The researchers found that the responders in the study regularly acted against their own self-interest. If the proposer offered any sum less than $4, they refused and both subjects were left empty handed. “Fairness” was more important to the responder than free cash.
The Ultimatum Game, as the experiment came to be called, has since been conducted around the world, with similar results everywhere. It suggests, among other things, that people are deeply averse to accepting unfair treatment, or what they perceive to be unfair treatment, even if it’s in their own self-interest to do so. This phenomenon is often highly visible when countries conduct multilateral negotiations.
“Time after time we find that international environmental agreements don’t get formed and become effective unless there’s some general sense among the participants that the arrangement is equitable,” said Oran Young, a professor of international governance and environmental institutions at the University of California, Santa Barbara.

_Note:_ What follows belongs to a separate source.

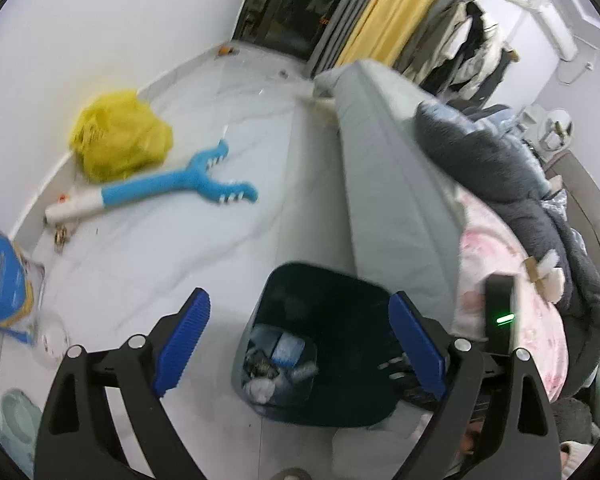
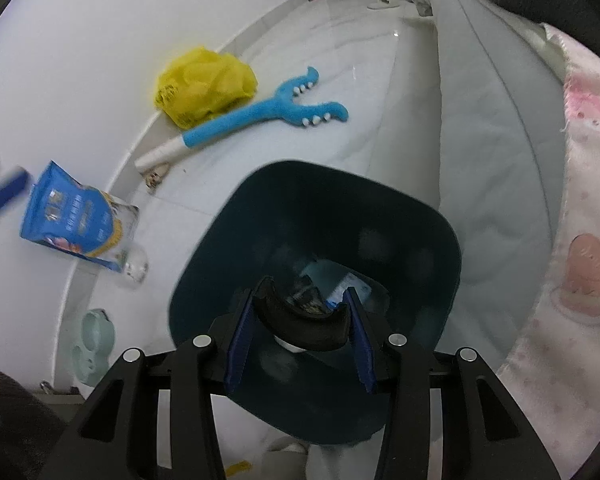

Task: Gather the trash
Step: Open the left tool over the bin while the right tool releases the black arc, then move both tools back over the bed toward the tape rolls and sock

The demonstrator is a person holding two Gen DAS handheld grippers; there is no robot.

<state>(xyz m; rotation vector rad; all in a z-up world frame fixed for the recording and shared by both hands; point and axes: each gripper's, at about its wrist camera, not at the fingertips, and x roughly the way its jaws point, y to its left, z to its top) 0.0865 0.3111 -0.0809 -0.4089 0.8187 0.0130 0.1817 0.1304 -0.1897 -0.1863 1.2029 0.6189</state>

“So you’ve got to come up with an agreement that, at least in a very general sense, people think of as a fair deal,” he continued. “Otherwise, you’re not likely to get an agreement, and if you do, it’s not likely to get implemented in an effective way.”
At the moment, prospects for a deal widely perceived as “fair” hinge, in large part, on the willingness of the U.S. Congress to acknowledge, in climate negotiations, that it holds a larger share of the world’s carbon debt than do economic competitors like China.
There is precedent for such an recognition: In 1992, when the original Kyoto Protocol was signed, then-President George H.W. Bush acknowledged America and Europe’s special responsibility to combat climate change, noting that they “must go further” than other nations and offer detailed “programs and measures they will undertake to limit greenhouse gas emissions.”
And yet as The New York Times reported recently, the likelihood that Congress will follow the elder Bush’s lead appears unlikely. The Times framed the discussion thusly: “Poor countries say industrial powers, which have spent a century or more benefiting from fossil fuels while adding billions of tons of heat-trapping greenhouse gases to the atmosphere, owe them financial assistance in dealing with rising seas or shifting rains and a stable climate, which they say can be achieved only if rich countries commit to deep prompt cuts in their emissions.
“On the other side,” the Times continued, “established industrialized powers are finding it hard to build substantial public support for programs that would send tens of billions of dollars a year abroad. In the United States, the Senate – where preserving American jobs and reviving the economy are paramount — presents a particularly strong obstacle.”
Sensitivity to fairness can sound abstract and ambiguous — not to mention soft-edged — in the context of immensely complex multilateral negotiations about re-tooling the global carbon economy. And yet, as basic primate psychology shows, its centrality to the global climate crisis can’t be overlooked. “These questions about equity and fairness are very close to the heart of the issue,” said Young. “They have to be taken seriously.”